According to various sources the whole "Windows, Not Walls" gambit is about the need to (and I definitely quote) "break down barriers that prevent people and ideas from connecting" (I feel bilious just typing that). One can easily guess the role that Microsoft wants us to think that Windows might play in such a brave new whirl. Just the idea that anyone could think of pitching Windows as being such a powerful facilitator of communications defies belief.
The impetus for this planned bout of rabid, unashamed, spin doctoring has been the dismal market perception and performance of Microsoft's Vista operating system.
Apparently Seinfeld will appear in some of the ads with that great stand-up comedian Bill Gates. As many commentators have pointed out, there's a serious level of craziness involved in hiring a comedian who peaked in the '90s as the pitchman because the real opinion makers (that's you, dear readers) aren’t going to be swayed by a few laughs into changing their opinions.
To recycle an old joke, trying to repair the market"s perception of Vista by being funny is like rearranging the deck chairs on the Titanic . . . as it sinks. (No, don't write in to tell me that you're happy with Vista. You're not. You just think you are. You have swallowed Redmond's blue pill.)
Anyway, it also doesn't take a genius to guess that the campaign will also tout the results of Microsoft's recent and pompously named "Mojave Experiment."

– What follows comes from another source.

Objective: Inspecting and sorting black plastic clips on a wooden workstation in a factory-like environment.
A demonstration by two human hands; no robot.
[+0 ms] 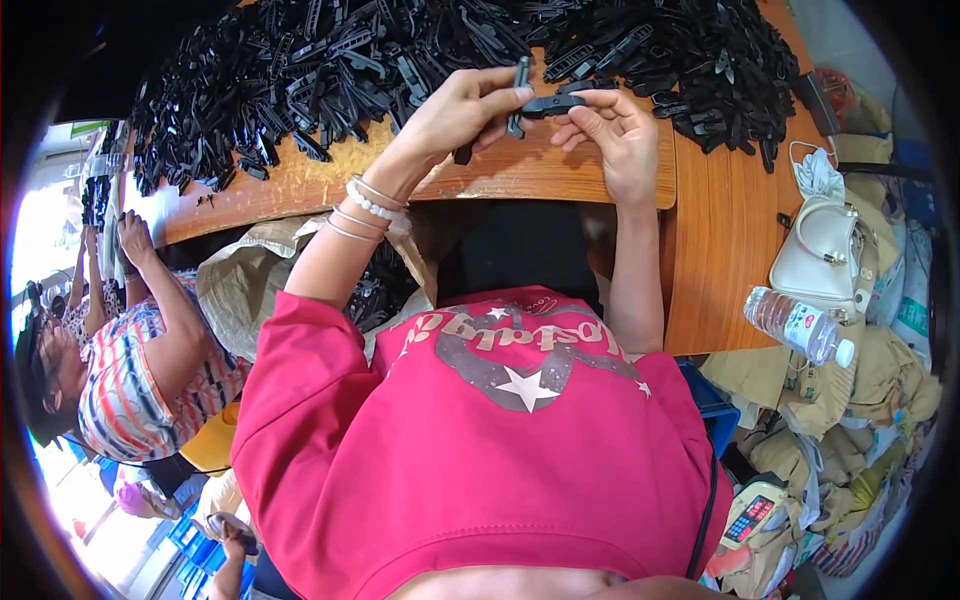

In case you missed this also crazy (and lame) marketing exercise, it involved the punking of 120 noobs in San Francisco by giving them a 10-minute demo of what they were told was a forthcoming Microsoft operating system called Mojave. Of course the operating system was actually Vista and the results as measured and interpreted by Microsoft gave Mojave an approval rating of nearly double that of Vista. Wow. I'm convinced, aren't you?
Wait a minute . . . convinced of what? That we've all just got it wrong and our perception of Vista is based on unfair prejudice? That a noob's response to a slick 10-minute demo is a fair way to evaluate public perception of something as complex as an operating system? No, I don't know about you but I'm convinced that Microsoft thinks we're all so gullible that we'd be taken in by their blatant spin doctoring. The company is truly crazy.
Now before I go any further I just have to make it clear that I don't hate Microsoft. In fact, I use and love (and hate) many of their products every day. My problem with Microsoft stems from what I see as the company's repeated failure over the last 30 years to behave honorably, fairly and, most importantly, with the care for building excellent software that one would hope for from the most important player ever in the PC market.
But as I've commented before, Microsoft isn’t solely to blame for what it has become. Nope, the truth is that we created the monster. We wanted the Kool-Aid Microsoft was selling as cheap as possible and we failed to be as critical and demanding as we should have been when we found problems. We purchased good enough because it was cheap enough. Shame on us.Then again, I guess that just goes to show that we really are crazy.